(Collection entries)
────────────────────────────────────────

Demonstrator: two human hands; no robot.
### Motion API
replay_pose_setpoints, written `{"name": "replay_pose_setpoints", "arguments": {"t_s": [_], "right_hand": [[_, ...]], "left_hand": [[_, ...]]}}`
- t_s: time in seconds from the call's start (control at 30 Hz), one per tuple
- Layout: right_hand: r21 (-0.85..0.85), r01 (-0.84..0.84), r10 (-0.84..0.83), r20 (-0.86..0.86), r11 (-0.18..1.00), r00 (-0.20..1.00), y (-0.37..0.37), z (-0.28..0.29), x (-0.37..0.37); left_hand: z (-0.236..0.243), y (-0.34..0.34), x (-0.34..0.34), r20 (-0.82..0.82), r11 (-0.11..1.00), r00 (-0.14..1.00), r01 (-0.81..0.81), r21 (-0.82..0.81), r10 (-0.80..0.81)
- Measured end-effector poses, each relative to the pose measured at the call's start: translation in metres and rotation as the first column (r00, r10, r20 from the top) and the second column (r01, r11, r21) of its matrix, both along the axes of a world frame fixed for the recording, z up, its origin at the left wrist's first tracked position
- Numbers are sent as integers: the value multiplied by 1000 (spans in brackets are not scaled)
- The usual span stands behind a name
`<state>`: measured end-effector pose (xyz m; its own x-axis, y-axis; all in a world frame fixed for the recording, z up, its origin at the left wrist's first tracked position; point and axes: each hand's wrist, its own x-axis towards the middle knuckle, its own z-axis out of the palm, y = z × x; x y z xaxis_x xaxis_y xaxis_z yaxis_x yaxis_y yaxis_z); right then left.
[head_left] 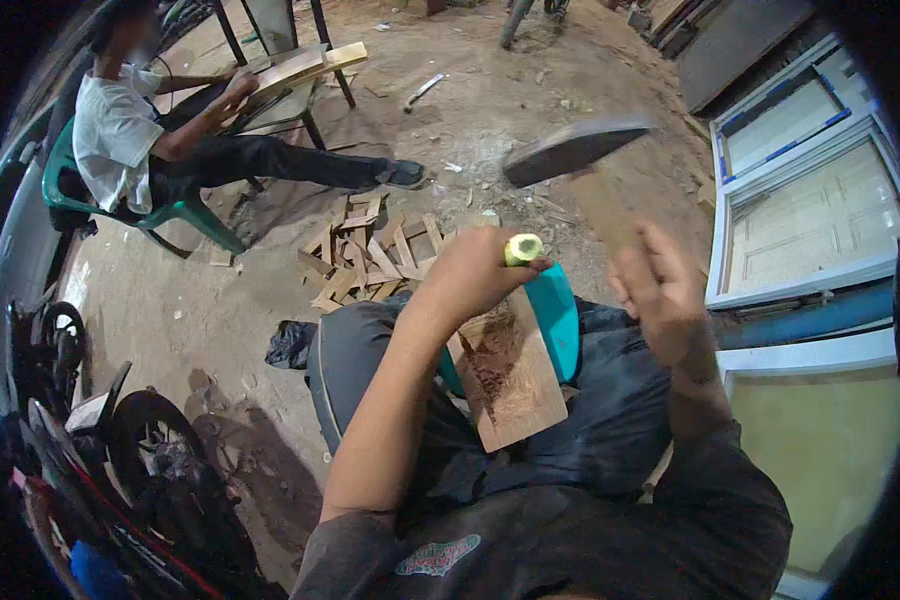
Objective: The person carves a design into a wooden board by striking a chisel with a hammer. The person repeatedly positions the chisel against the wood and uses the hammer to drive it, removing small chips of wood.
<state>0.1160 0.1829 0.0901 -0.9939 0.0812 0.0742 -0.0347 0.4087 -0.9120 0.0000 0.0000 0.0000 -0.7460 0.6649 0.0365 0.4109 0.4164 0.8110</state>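
Note:
My left hand [468, 278] is closed round the yellow-green handle of a chisel [523, 249], its butt end facing up. The chisel's blade is hidden behind the hand and board. Below it, a wooden board [533, 400] lies lengthwise between my thighs, with a rough, dark reddish hollow cut into its face. My right hand [658, 292] grips the wooden handle of a hammer [577, 150], raised to the right of the chisel and blurred by motion. The hammer's head is clear of the chisel. Under the board shows a teal plastic surface [558, 315], perhaps a stool.
Wood offcuts [375, 255] lie heaped on the dirt floor beyond my left knee. At the upper left another person [120, 135] sits on a green chair [195, 215], hands on a wooden piece. Motorcycles [150, 440] stand at left; white-framed panels [800, 215] lean at right.

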Motion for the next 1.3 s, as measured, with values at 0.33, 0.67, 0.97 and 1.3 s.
{"name": "replay_pose_setpoints", "arguments": {"t_s": [0.33, 0.67, 0.97, 1.3], "right_hand": [[513, -60, 112, -71, 856, 991, 3, -21, 7], [338, -42, 51, -18, 940, 999, -10, -2, 15], [482, -8, 36, -48, 876, 998, -24, -24, 24], [428, 27, 45, -156, 903, 987, -26, -14, 21]], "left_hand": [[-5, -9, -9, 67, 984, 996, -75, 162, 65], [-6, -8, -10, 99, 994, 994, -63, 91, 54], [6, -15, -8, 119, 996, 990, -83, 12, 81], [4, -15, -7, 100, 996, 993, -75, 54, 69]]}}
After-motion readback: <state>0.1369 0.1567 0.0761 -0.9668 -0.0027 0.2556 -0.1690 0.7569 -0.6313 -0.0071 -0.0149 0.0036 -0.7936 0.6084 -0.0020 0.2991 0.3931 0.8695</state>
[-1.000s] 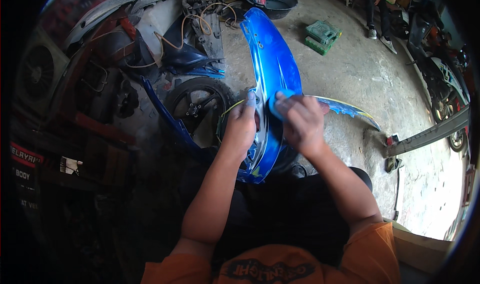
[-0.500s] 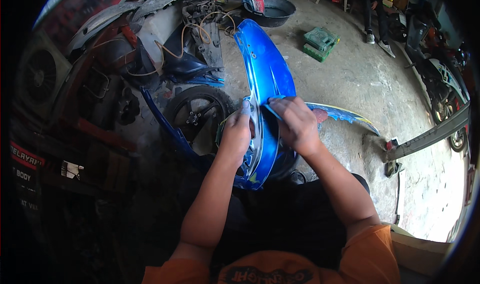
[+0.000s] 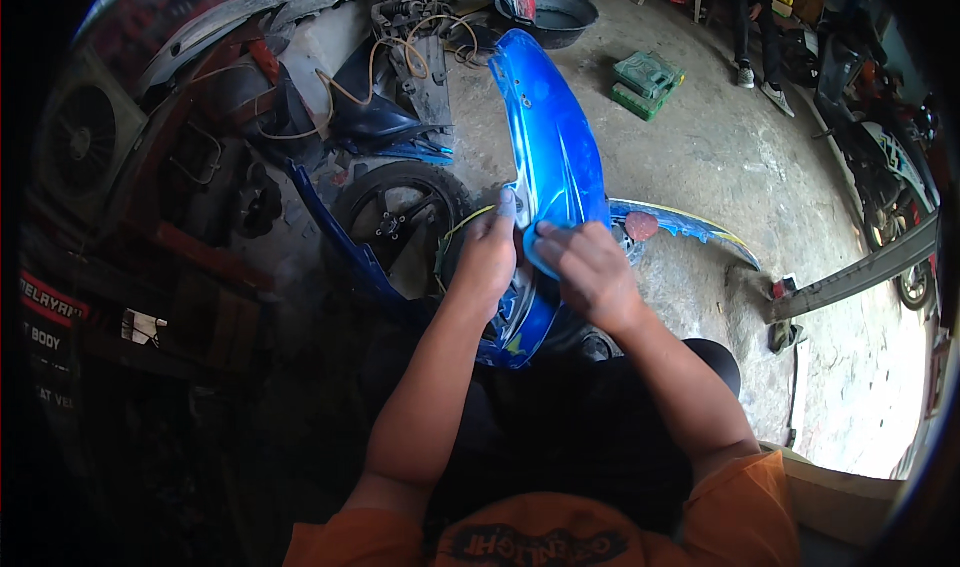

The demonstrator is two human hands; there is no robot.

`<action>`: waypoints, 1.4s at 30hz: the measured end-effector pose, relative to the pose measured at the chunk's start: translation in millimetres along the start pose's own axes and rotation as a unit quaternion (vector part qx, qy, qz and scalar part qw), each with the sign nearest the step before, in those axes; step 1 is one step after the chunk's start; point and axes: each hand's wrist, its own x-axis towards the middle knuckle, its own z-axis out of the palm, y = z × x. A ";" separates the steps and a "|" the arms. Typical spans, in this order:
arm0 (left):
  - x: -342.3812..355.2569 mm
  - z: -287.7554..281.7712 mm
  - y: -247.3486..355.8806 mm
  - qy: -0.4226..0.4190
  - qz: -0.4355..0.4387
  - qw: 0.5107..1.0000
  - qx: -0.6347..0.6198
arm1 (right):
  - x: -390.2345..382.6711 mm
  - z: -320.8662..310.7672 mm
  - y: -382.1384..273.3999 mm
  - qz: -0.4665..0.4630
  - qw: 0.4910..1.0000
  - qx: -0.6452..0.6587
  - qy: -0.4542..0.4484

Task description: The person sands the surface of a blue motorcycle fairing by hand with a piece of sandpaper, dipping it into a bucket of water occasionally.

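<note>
A glossy blue motorcycle body panel [image 3: 565,137] slants upright in front of me, its far tip pointing away and its lower end near my lap. My left hand [image 3: 488,259] is closed around the panel's left edge, thumb on top; the fingers behind are hidden. Pressed against the panel's middle, my right hand [image 3: 600,272] grips a thin blue sanding pad [image 3: 541,251] under bent fingers. Only the pad's rounded left part shows. Just right of that hand is a reddish round disc with small holes [image 3: 642,228].
A narrow blue trim piece [image 3: 700,228] extends to the right. At left lie a black wheel [image 3: 392,225] and a dark-blue strip [image 3: 335,229]. Farther off are a green case [image 3: 648,79] and a black basin [image 3: 565,22]. A grey bar [image 3: 850,279] stands right; a person's legs [image 3: 757,42] show behind.
My right hand and the sanding pad have slid down the panel toward me. The panel and my left hand have shifted slightly to the right in view.
</note>
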 end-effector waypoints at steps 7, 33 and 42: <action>-2.7 -6.6 -1.1 -0.031 0.020 0.999 0.028 | 20.0 0.4 25.9 0.021 0.997 -0.059 0.044; -8.7 -3.2 -0.3 -0.073 0.039 0.995 0.064 | 27.7 -9.3 44.0 0.057 0.994 -0.048 0.086; -13.8 -0.3 2.5 -0.065 0.031 0.997 0.035 | 26.9 -6.7 43.1 0.063 0.993 -0.055 0.080</action>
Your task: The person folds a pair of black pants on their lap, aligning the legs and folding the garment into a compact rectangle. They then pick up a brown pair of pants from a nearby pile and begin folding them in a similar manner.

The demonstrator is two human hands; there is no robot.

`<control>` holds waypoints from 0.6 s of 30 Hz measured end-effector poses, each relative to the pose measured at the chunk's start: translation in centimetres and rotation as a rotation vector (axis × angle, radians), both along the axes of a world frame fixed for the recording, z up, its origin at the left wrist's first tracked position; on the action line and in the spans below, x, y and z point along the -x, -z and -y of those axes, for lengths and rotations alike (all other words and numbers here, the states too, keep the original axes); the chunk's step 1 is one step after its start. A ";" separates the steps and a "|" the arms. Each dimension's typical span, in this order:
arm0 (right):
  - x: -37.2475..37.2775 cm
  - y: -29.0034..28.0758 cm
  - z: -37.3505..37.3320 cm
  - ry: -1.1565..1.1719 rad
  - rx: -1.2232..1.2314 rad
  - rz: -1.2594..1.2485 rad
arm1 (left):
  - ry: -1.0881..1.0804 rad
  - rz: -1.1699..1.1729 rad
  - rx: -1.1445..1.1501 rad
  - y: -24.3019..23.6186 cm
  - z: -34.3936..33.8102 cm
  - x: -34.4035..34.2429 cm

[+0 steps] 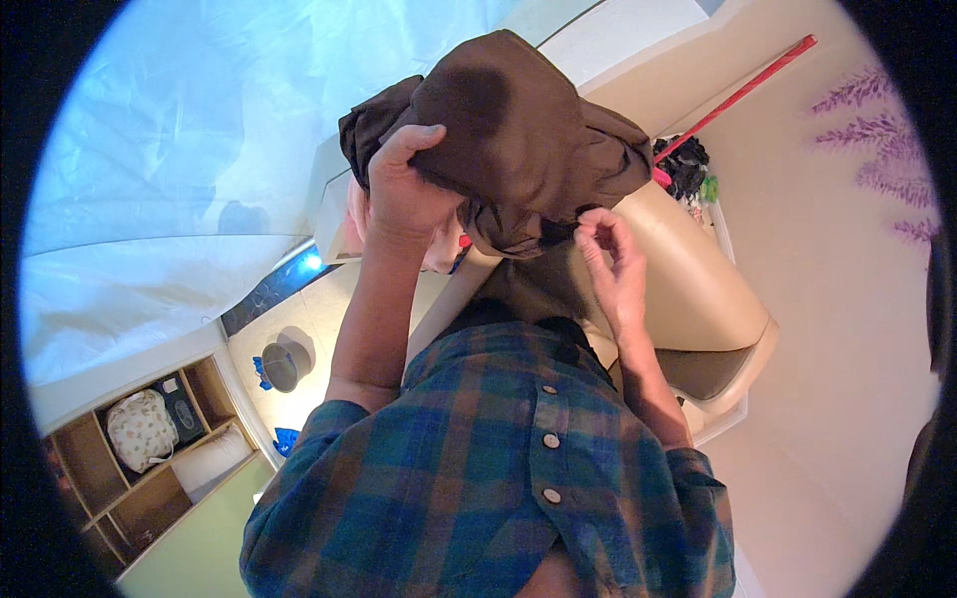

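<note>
Holding a dark brown garment (518, 120) above the beige tub (698, 289), the person is working the cloth with both hands. The left hand (404, 189) is closing its fingers and thumb around a gathered fold on the garment's left side, directly above the tub's left rim. The right hand (610, 261) is pinching a lower edge of the cloth between thumb and fingertips, just above the tub's near wall; its remaining fingers are curling loosely and holding nothing else. The garment is hanging bunched, with a darker patch showing on its upper face, which suggests it is wet. Judging from this, lifting is done, while spreading or straightening the cloth is only beginning. A red-handled tool (743, 92) is leaning beyond the tub's far end.
</note>
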State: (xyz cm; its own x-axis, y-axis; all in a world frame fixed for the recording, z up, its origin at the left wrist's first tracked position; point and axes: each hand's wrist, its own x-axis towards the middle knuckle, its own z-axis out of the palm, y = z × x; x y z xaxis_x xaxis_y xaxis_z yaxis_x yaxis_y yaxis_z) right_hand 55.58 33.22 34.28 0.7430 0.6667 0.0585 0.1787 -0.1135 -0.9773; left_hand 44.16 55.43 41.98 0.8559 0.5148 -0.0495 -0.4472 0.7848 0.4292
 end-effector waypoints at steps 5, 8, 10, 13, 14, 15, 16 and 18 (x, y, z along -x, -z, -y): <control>-2.3 -0.4 -0.1 -0.018 -0.098 -0.077 | -0.061 0.027 -0.037 0.7 0.3 0.2; -2.8 -3.1 -0.8 0.045 -0.102 0.272 | 0.026 0.084 -0.062 0.4 0.5 0.0; -2.3 -4.8 -1.3 0.110 -0.128 0.560 | 0.022 0.099 -0.171 0.2 1.0 -0.5; -1.1 -5.0 -1.9 -0.017 -0.108 0.836 | -0.014 0.084 -0.221 0.1 1.9 -1.5; -0.6 -4.5 -2.4 -0.053 -0.133 0.823 | 0.031 0.081 -0.087 0.0 1.6 -1.8; -0.2 -3.9 -3.0 -0.055 -0.154 0.824 | 0.075 0.078 0.047 -0.1 1.5 -2.1; -0.2 -3.3 -3.4 -0.046 -0.155 0.831 | 0.015 0.095 -0.104 -0.1 2.0 -2.1; -0.4 -3.1 -4.0 -0.032 -0.149 0.845 | -0.071 0.116 -0.322 -0.1 3.0 -2.3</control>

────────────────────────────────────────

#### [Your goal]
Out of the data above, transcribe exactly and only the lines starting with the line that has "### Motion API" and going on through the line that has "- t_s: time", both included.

#### [Written response]
### Motion API
replay_pose_setpoints, written `{"name": "replay_pose_setpoints", "arguments": {"t_s": [_], "right_hand": [[_, ...]], "left_hand": [[_, ...]]}}`
- t_s: time in seconds from the call's start (control at 30 Hz), one per tuple

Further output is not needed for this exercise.